At the end of last year, I launched this website with an article on what my team taught me about myself in 2018. Though this year has continued to teach me - about myself, horses, people, and the world - I found there were a few concepts that I relearned in 2019. This year was another one of great success, and that success truly drove these ideas home.

Trust the process.

Ah, my favorite cliché. I’ve said this phrase more times than I can count, and I’ve meant it every time. I’ve said it to parents who are questioning why they keep spending money at horse shows for their kids to place 6th in every class. They’re learning how to handle the pressure, and once they do, they’ll be competitive. Trust the process. I’ve said it to kids who are wondering why their friends are jumping higher than them. You’re solidifying the basics, and then you’ll improve more quickly than you can imagine. Trust the process. It’s never been an empty phrase. It was this year, though, that truly proved just how important it is to trust the process.

Last October, I sat at a dinner table and told the parents of one of my students the exact steps that needed to be taken in the following year. If they did what I was recommending, I told them, their daughter and her pony would have the most successful season they ever had. These parents wanted to do right by their daughter and so they heeded my suggestions. They trusted the process, and their daughter and her pony experienced more success than they had dreamed. They were champion or reserve at every horse show they attended in 2019.

Last summer, I had a very frustrated student who struggled to ribbon at the shows. Her horse was definitely not destined to be a hunter, but it was crucial to me that she learn how to control this horse in the hunter ring before I’d let them do the jumpers. She had to learn the finesse and control necessary to fit in the correct number of strides in the lines, to find the right distances, to stay out in the corners, and to regulate pace. I pleaded with her and her parents to trust the process. It was all a means to an end. At the end of the year, I felt the horse and rider had learned enough to step into the jumper ring. In 2019, this horse and rider pair were champion at nearly every show they attended, they earned two year end championships, and they won a class out of 25 at a national championship in the Rolex Stadium as the youngest rider in the division.

I could bombard you with stories of riders in my program who have flourished in 2019 because they and their parents followed the plan. This year, I relearned just how crucial it is to see things through, to believe in yourself, and trust the process.

Play to your strengths.

It’s a difficult time to try to make one’s way in the hunter/jumper world as a professional. The prices of the top horses are astronomical, as is the cost of the biggest horse shows. For years, I’ve felt like I would need to fill my barn with expensive warmbloods in order to be taken seriously. But what I realized in 2019 is that I have a talent for something else, a talent that is hard to come by and should be promoted rather than hidden.
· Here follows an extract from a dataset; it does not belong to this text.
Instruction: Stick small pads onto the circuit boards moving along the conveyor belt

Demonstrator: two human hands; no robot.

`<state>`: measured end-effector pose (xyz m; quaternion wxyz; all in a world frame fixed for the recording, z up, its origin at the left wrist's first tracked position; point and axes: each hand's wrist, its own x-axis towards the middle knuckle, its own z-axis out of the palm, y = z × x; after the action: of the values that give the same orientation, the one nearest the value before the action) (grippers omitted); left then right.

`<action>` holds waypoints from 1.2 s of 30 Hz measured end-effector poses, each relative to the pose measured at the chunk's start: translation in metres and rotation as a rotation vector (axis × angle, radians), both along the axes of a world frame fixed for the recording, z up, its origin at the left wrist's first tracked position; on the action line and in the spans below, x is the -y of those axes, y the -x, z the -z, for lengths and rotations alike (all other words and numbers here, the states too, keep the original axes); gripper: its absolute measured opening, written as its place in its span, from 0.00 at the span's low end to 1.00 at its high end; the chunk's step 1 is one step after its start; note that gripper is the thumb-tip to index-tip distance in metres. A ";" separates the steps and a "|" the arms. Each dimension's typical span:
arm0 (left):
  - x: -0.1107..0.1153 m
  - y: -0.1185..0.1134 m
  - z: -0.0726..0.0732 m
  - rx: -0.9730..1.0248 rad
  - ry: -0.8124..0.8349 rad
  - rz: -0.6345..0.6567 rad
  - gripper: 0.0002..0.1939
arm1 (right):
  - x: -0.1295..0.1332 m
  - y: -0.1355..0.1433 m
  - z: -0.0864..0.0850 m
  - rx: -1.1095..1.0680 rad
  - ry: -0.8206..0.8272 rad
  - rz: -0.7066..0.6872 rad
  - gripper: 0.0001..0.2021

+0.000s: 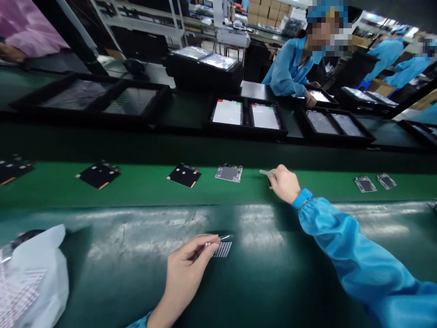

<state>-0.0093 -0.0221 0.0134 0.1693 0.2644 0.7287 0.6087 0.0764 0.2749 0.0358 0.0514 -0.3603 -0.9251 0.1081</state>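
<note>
My left hand (187, 266), above the near work surface, pinches a small clear sticker sheet (223, 248) with rows of white labels between thumb and fingers. Over the green conveyor belt (146, 193), my right hand (284, 182) has its fingers closed. A thin whitish strip (264, 172) pokes out from the fingertips; its kind is unclear. Just under those fingers, the edge of a small dark piece (269, 182) shows, mostly hidden by the hand. To its left on the belt lie a grey circuit board (229, 173) and a black panel with pale squares (184, 175).
More black panels (99, 174) lie left on the belt, and two circuit boards (365, 184) lie right. A white plastic bag (44, 278) with label sheets sits near left. Black trays (246, 116) line the far shelf, where a co-worker (290, 64) in blue leans over.
</note>
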 end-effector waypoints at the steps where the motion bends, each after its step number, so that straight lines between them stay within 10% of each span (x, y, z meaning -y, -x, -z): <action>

I have a way of connecting with sensitive horses, especially Thoroughbreds, that many riders don’t have. I love working with them and helping other riders learn to speak their language. In 2019, I realized that I could be successful by playing to my strengths, and that I was. I took two riders and horses to the TIP Championships horse show in Kentucky, where they earned top ribbons in huge classes. I wasn’t on those horses in the show ring, and yet I was just as proud of their performances as I would have been if I was. I worked diligently over the past two years to create those horses and the young riders who piloted them around one of the biggest venues in the country. I embraced my talent and love for Thoroughbreds (and other sensitive types like my Trakehner, Arli) in 2019, and was even chosen as one of the top 7 applicants from around the country for the Chestnut Mare Initiative.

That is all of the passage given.